Mahesh Raj Dahal, da Motherland Overseas, observa aumento recente no fluxo de trabalhadores que buscam vagas no exterior nos últimos seis meses, alimentado pela crise econômica interna e pela instabilidade política.

O êxodo tem deixado diversas comunidades rurais com menos trabalhadores em idade ativa, deixando crianças e idosos como parte relevante da população. O tema se tornou central no debate eleitoral.

Promessas de empregos

Os maiores partidos destacam planos para conter a migração work-out: o Rastriya Swatantra Party aposta em 1,2 milhão de novos empregos; o Nepali Congress promete 1,5 milhão e redução de metade da saída de trabalhadores nos próximos cinco anos.

Especialistas criticam a viabilidade dessas metas, apontando histórico de instabilidade política, mudanças rápidas de governo e falhas na indústria local como entraves estruturais.

Keshav Acharya, economista, ressalta que Nepal se moveu de economia agrícola para serviços sem desenvolver a manufatura, criando dependência de empregos informais e serviços de baixa produtividade.

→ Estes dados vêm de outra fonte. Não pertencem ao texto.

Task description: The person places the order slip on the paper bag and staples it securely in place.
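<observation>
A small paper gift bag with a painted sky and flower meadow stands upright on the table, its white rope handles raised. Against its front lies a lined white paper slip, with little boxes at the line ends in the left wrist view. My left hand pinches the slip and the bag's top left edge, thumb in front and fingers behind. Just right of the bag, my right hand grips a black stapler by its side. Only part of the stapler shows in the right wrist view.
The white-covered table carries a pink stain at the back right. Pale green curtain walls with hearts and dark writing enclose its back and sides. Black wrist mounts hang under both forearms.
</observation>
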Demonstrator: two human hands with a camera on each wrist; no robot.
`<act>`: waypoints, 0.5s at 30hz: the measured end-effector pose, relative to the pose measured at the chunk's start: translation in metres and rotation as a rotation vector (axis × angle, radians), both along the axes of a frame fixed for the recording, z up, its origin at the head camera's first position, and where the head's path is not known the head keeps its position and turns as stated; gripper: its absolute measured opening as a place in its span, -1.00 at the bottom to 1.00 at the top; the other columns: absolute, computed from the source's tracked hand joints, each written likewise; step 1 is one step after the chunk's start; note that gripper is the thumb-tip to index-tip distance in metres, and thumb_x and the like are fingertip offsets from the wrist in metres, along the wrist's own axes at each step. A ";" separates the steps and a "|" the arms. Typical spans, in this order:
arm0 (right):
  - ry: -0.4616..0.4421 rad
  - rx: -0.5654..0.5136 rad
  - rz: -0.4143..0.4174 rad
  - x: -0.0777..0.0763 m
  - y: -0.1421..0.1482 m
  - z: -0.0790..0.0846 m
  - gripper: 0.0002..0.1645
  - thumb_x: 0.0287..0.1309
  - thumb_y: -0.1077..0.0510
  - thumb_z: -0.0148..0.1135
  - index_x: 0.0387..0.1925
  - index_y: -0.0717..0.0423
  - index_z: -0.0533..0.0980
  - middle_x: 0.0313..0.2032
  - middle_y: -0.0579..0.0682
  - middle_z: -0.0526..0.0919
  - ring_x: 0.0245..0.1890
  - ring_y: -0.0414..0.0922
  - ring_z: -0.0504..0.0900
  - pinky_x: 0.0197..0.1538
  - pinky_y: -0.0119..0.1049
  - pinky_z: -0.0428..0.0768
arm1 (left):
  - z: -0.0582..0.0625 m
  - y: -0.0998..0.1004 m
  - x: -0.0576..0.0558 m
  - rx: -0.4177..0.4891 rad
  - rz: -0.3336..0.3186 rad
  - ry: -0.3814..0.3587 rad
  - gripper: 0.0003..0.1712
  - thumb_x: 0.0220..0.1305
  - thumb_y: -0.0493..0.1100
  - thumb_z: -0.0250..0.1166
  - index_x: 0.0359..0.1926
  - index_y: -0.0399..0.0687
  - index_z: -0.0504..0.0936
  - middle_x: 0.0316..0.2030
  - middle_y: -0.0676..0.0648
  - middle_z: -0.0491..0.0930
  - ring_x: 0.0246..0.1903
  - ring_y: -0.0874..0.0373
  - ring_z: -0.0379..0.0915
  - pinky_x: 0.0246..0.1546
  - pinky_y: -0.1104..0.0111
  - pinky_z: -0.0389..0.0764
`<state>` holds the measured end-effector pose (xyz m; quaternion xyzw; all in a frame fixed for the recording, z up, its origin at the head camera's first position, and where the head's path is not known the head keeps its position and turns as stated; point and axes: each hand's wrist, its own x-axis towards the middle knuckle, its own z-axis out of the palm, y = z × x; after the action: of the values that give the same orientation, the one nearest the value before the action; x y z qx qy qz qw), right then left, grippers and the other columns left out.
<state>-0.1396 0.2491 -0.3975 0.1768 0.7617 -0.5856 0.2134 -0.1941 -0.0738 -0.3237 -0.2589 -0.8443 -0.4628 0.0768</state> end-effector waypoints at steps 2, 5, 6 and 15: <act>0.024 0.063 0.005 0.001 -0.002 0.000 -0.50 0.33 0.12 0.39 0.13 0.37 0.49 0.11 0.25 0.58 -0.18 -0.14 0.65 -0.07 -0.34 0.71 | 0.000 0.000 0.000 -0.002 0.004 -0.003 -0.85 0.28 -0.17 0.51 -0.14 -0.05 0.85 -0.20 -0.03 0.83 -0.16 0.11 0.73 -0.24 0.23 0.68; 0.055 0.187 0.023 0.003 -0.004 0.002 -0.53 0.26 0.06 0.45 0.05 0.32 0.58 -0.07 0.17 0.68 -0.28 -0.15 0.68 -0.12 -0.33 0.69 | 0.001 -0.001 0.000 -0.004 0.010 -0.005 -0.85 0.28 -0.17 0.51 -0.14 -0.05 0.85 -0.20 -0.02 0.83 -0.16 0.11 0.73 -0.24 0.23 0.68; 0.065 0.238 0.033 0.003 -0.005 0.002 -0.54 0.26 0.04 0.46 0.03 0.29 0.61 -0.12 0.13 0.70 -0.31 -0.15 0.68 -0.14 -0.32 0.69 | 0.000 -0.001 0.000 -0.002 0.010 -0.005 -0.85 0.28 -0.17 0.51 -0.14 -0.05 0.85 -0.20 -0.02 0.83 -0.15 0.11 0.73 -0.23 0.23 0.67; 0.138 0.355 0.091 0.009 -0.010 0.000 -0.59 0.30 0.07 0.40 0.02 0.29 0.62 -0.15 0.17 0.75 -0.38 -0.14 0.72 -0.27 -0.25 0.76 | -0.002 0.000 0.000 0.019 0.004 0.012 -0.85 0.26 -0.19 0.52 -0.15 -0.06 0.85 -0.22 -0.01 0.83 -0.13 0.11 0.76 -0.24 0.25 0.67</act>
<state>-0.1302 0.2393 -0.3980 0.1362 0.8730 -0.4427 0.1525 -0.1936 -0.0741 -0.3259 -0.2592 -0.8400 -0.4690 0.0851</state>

Desafios estruturais incluem volatilidade de políticas, infraestrutura insuficiente, governança fraca e defasagem de habilidades, com o Banco Mundial destacando queda da manufatura como motor de crescimento no crédito.

Entre os números recentes, as remessas enviadas por trabalhadores nepaleses ao exterior somaram 1,44 trilhão de rúpias no ano fiscal encerrado em 15 de julho de 2024, equivalente a quase 25% do PIB, segundo o banco central.

Caminhos e perspectivas

Joias da área de desenvolvimento apontam que o século XXI requer diversificação econômica, investimentos em indústria e formação profissional para reduzir a dependência de migração.

Na capital, alguns jovens aguardam que o resultado eleitoral traga políticas estáveis, com maior geração de empregos no mercado doméstico, além de ampliar redes de treinamento técnico.